Aber glücklicherweise hörte Meyer nicht. »Geben Sie zu, Exzellenz,« fragte also Moritz beherzt weiter, :»man sehnt sich am meisten immer darnach, was man, seiner Natur nach, nicht haben kann? Oder?«
Aber Goethe nickte nur. Hand in Hand mit Bury, der wie ein übervoll Liebender übervoll schwieg, ging er wortlos mit gesenktem Gesicht unentwegt weiter.
Fragend starrte Moritz in die Glut hinaus, die sich nur langsam, mit allen Qualen der Wiedereinfügung, aus dem Rausch in die Gesetze der unmerklich absteigenden Sonne zurückband. Warum, warum überkam ihn die Ahnung vom Tode gerade heute? Mußten seine Augen gerade heute so urklar erkennen, daß diese anderen, die da mit ihm wanderten, gesund waren, ohne Gedanken an Kranksein und Sterben, und er ein Gezeichneter? Und daß ein Heimweh in seiner gewaltsamen Seele drin klagte, das, klagend, nicht wußte, woher es kam, und jammernd nicht ahnte, wohin es zog? »Der Unkeusche,« sagte er plötzlich scheu, »sehnt sich nach Reinheit. Der Zusammengesetzte nach einem Bauerngemüte. Der Untätige nach Tätigsein. Der Rastlose nach Ruhe. Der Kranke nach Gesundheit. Je länger ich an meiner Götterlehre arbeite, um so klarer erfasse ich's: aus dieser Sehnsucht nach Gesundheit heraus warf ich mich in dies Feld. Nur deshalb.«
Aber wieder nur nickte Goethe.
»Wenn aber« – die ganze unselige Zwiespältigkeit seiner zerrissenen Seele erschien auf Moritzens leidendem Gesichte – »wenn aber die Antike gar nicht so war, wie wir uns weißmachen?

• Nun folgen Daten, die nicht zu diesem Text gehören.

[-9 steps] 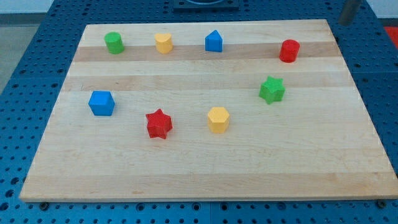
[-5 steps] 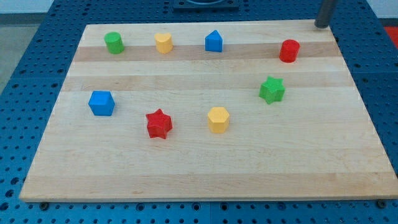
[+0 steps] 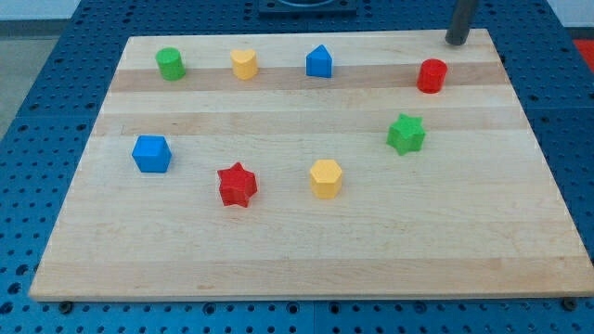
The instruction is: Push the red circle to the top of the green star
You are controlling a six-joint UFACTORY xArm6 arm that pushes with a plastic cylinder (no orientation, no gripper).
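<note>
The red circle [image 3: 432, 75] sits near the board's top right. The green star [image 3: 406, 134] lies below it and slightly to the left, with a clear gap between them. My tip [image 3: 456, 41] rests at the board's top edge, just above and to the right of the red circle, not touching it.
A green circle [image 3: 170, 63], a yellow block [image 3: 244, 64] and a blue block [image 3: 319, 61] line the top. A blue cube [image 3: 151, 153], a red star [image 3: 237, 184] and a yellow hexagon [image 3: 326, 177] lie lower down on the wooden board [image 3: 297, 241].
My tip has moved left along the board's top edge, from beyond the top right corner to just above the red circle. No block has moved.
</note>
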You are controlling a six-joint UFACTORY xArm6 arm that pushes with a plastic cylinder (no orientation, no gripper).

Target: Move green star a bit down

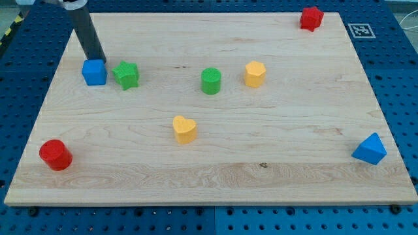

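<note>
My tip [98,59] is resting at the far left of the wooden board [215,176], its very end sitting just behind the blue cube [94,72] and seeming to touch that block's far edge. The rod has no jaws at all, so nothing is being clasped or released; it is only standing against the board. The green star [127,75] is lying just to the right of the blue cube, close beside it, and slightly nearer and to the right of my tip, without touching the rod. Further right along the same band, a green cylinder [211,81] is sitting near the board's middle, with a yellow hexagonal block [255,74] just beyond it on the right. A yellow heart [184,129] is lying nearer, around the centre. A red cylinder [55,155] is occupying the near left corner, a blue triangular block [370,149] is sitting at the near right edge, and a red block [311,18], whose shape I cannot tell, is sitting in the far right corner.
</note>
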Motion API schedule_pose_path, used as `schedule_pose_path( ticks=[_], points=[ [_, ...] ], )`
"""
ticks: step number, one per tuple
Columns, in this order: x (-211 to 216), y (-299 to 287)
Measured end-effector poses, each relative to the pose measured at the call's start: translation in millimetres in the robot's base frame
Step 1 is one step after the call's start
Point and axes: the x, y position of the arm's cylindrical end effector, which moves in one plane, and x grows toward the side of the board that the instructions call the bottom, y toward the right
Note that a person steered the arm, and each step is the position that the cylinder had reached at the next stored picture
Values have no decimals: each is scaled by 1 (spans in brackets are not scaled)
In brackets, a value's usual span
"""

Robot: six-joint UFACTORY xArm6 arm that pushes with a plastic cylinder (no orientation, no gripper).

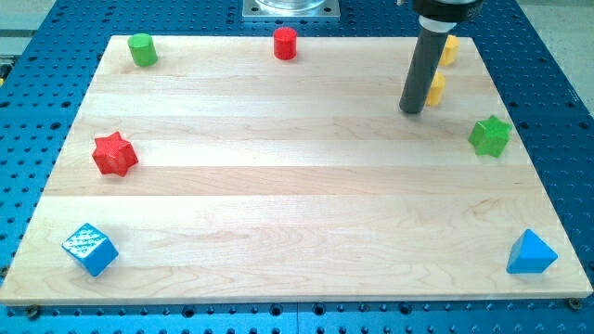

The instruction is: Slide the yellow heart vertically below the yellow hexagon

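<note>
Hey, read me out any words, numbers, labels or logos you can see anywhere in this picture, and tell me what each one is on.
No readable text anywhere.
Blue cube: a white checked pattern on its top face, no letters or digits.
Wooden board, the other blocks, and the rod ending in my tip, just left of a partly hidden yellow block: no markings.

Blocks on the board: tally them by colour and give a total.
Green: 2, cylinder and star
Red: 2, cylinder and star
Blue: 2, cube and triangle
Yellow: 2, upper and lower, both partly behind my rod
Total: 8
</note>
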Motion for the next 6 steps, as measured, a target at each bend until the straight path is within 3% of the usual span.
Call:
schedule_pose_path(
  ticks=[3, 6],
  points=[
    [-42, 36],
    [-52, 25]
  ],
)
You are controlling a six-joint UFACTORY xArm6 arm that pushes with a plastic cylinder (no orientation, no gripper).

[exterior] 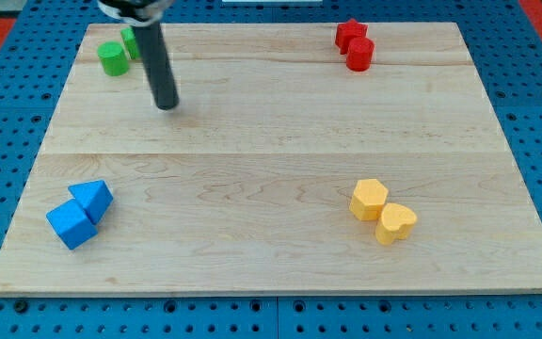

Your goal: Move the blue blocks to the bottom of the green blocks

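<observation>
A blue cube (71, 224) and a blue triangular block (93, 199) touch each other at the view's bottom left of the wooden board (271, 160). A green cylinder (113, 58) sits at the top left, with a second green block (130, 41) behind it, partly hidden by the rod. My tip (167, 105) rests on the board just right of and below the green blocks, far above the blue blocks.
Two red blocks (354, 44) touch each other at the view's top right. A yellow hexagonal block (368, 199) and a yellow heart-shaped block (396, 223) touch at the bottom right. A blue pegboard (534, 56) surrounds the board.
</observation>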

Die Alten, zum Beispiel, selber sie gar nicht als gesund, einfach und natürlich empfanden? Vielleicht bilden wir uns nur ein, daß schön wäre, was wir von unserer Natur aus nicht haben können? Sagen Sie! Bitte, was meinen Sie?«
Aber Goethe sah nun scharf geradeaus und antwortete nicht. Vor ihm, als Abschluß des Tibertals, das sich in sonngebleichter, nur allmählich wiedererwachender Grüne weit empor dehnte, und eingefaßt von seinen keilförmig nach Süden ziehenden Flanken, stand die Reihe der nördlichen Bergzacken blau unterm tiefblau rückstrahlenden Himmel. Unter der erdnahsten Bläue dieses Himmels aber, auf einer Hügelwelle zwischen den zwei höchsten Hebungen, die Zinnenkrone einer mildroten Kastellstadt.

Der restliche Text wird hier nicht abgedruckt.